### DIRECTIONS FOR THIS TASK:
The records should be restated exactly from their first line through the line with "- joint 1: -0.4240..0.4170" in it.

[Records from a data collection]
————————

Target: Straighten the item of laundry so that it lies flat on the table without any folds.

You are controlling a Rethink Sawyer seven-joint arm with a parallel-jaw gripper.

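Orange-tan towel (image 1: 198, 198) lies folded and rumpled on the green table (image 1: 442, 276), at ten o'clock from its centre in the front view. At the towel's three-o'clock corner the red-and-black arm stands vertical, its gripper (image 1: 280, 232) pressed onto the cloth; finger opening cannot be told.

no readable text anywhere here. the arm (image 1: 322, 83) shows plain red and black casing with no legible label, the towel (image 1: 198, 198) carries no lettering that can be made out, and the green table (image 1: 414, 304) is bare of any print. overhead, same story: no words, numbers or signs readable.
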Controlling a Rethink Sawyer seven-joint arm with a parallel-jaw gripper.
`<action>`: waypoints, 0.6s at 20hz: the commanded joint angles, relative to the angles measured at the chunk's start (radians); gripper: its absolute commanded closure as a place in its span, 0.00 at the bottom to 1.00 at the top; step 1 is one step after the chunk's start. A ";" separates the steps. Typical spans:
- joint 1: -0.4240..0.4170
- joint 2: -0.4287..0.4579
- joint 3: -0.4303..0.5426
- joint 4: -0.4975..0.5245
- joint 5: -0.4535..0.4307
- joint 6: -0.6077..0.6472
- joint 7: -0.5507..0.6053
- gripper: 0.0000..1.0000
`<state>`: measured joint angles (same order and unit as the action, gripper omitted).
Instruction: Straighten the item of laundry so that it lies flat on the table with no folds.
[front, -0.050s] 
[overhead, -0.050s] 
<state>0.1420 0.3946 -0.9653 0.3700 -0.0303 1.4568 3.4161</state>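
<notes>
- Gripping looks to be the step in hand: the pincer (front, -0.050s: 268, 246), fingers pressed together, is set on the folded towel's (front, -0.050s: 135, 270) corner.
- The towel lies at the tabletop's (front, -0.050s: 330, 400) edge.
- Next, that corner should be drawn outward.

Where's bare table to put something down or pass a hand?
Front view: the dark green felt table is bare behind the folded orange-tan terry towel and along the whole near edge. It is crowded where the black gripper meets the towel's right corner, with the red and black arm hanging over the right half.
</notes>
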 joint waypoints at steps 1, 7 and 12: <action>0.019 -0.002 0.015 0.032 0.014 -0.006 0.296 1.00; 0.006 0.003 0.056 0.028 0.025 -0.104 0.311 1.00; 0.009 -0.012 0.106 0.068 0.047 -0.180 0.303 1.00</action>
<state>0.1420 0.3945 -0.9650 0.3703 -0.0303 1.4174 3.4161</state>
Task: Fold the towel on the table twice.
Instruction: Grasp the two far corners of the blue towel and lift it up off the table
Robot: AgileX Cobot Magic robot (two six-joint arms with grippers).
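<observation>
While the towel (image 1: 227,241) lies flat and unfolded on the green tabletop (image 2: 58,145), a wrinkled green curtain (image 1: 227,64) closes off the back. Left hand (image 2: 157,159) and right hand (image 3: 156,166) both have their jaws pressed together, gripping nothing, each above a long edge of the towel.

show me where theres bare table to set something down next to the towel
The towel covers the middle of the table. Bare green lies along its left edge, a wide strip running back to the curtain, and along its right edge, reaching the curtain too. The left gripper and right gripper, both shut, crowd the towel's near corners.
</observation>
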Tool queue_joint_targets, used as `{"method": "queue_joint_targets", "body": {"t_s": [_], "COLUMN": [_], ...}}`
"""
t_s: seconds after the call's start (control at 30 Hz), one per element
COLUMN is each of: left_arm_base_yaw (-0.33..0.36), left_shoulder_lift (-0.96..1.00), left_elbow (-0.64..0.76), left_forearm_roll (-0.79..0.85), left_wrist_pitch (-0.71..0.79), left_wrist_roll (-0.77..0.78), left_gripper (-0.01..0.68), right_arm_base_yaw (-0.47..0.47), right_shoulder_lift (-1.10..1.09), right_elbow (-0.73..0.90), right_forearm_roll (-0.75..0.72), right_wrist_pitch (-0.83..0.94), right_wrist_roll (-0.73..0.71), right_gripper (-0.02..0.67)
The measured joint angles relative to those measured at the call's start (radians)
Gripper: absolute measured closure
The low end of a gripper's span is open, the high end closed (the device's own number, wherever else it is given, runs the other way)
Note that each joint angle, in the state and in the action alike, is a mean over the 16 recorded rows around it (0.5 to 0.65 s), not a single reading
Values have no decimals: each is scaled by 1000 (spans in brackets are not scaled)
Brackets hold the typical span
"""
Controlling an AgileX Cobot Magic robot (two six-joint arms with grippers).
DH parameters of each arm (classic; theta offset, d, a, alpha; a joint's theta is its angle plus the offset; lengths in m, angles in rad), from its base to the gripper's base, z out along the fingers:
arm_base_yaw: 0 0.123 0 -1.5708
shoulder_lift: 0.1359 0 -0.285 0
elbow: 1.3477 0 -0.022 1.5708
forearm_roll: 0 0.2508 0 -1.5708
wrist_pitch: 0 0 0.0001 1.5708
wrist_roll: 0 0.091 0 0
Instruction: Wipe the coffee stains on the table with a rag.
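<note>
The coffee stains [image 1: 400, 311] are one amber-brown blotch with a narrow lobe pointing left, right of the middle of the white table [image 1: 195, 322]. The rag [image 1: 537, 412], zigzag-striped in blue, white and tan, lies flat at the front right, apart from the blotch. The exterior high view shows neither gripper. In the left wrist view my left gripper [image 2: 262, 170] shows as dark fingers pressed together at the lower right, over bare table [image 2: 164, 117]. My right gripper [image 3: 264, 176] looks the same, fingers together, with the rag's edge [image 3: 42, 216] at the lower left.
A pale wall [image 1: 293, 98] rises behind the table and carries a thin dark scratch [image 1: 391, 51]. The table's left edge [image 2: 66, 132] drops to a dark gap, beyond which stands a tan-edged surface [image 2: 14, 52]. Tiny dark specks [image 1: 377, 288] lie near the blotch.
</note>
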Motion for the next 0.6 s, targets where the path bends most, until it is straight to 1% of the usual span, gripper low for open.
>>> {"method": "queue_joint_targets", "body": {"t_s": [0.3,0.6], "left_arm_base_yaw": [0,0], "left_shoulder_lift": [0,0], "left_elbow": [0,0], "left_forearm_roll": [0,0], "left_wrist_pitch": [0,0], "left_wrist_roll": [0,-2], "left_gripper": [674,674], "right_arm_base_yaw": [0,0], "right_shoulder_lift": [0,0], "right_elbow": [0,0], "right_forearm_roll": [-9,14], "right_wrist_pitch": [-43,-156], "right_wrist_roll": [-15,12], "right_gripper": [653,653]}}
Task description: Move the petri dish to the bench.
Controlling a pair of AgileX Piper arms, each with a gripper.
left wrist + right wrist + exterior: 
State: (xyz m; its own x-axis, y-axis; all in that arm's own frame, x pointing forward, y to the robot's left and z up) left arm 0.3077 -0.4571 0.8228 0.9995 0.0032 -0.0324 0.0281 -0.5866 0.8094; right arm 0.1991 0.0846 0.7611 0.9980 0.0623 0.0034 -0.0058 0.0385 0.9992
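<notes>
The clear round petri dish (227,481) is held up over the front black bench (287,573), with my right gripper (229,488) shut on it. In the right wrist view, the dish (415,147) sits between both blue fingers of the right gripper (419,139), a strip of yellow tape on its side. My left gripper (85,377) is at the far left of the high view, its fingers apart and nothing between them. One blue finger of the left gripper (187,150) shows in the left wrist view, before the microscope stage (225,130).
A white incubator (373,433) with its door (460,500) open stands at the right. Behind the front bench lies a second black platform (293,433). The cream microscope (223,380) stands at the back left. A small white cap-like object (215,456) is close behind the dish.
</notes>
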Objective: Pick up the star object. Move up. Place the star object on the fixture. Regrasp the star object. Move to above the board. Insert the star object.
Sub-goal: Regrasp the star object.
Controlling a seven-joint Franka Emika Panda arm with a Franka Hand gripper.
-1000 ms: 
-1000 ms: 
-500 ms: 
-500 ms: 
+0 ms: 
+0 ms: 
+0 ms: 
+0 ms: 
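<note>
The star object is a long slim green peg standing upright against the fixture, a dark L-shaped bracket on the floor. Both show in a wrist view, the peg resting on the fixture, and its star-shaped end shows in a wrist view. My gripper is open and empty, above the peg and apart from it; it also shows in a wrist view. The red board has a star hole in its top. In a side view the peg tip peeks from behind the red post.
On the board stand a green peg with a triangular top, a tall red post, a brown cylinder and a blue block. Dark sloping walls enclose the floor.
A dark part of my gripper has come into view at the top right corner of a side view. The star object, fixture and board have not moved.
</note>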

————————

### WRITTEN REPLY:
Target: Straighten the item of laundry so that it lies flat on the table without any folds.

You are controlling a Rethink Sawyer seven-joint arm with a parallel-jaw gripper.

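Orange-tan towel (image 1: 198, 198) lies folded and rumpled on the green table (image 1: 442, 276), at ten o'clock from its centre in the front view. At the towel's three-o'clock corner the red-and-black arm stands vertical, its gripper (image 1: 280, 232) pressed onto the cloth; finger opening cannot be told.

no readable text anywhere here. the arm (image 1: 322, 83) shows plain red and black casing with no legible label, the towel (image 1: 198, 198) carries no lettering that can be made out, and the green table (image 1: 414, 304) is bare of any print. overhead, same story: no words, numbers or signs readable.
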Controlling a Rethink Sawyer seven-joint arm with a parallel-jaw gripper.
`<action>`: waypoints, 0.6s at 20hz: the commanded joint angles, relative to the angles measured at the chunk's start (radians); gripper: its absolute commanded closure as a place in its span, 0.00 at the bottom to 1.00 at the top; step 1 is one step after the chunk's start. A ";" separates the steps. Typical spans:
- joint 1: -0.4240..0.4170

The output is finished.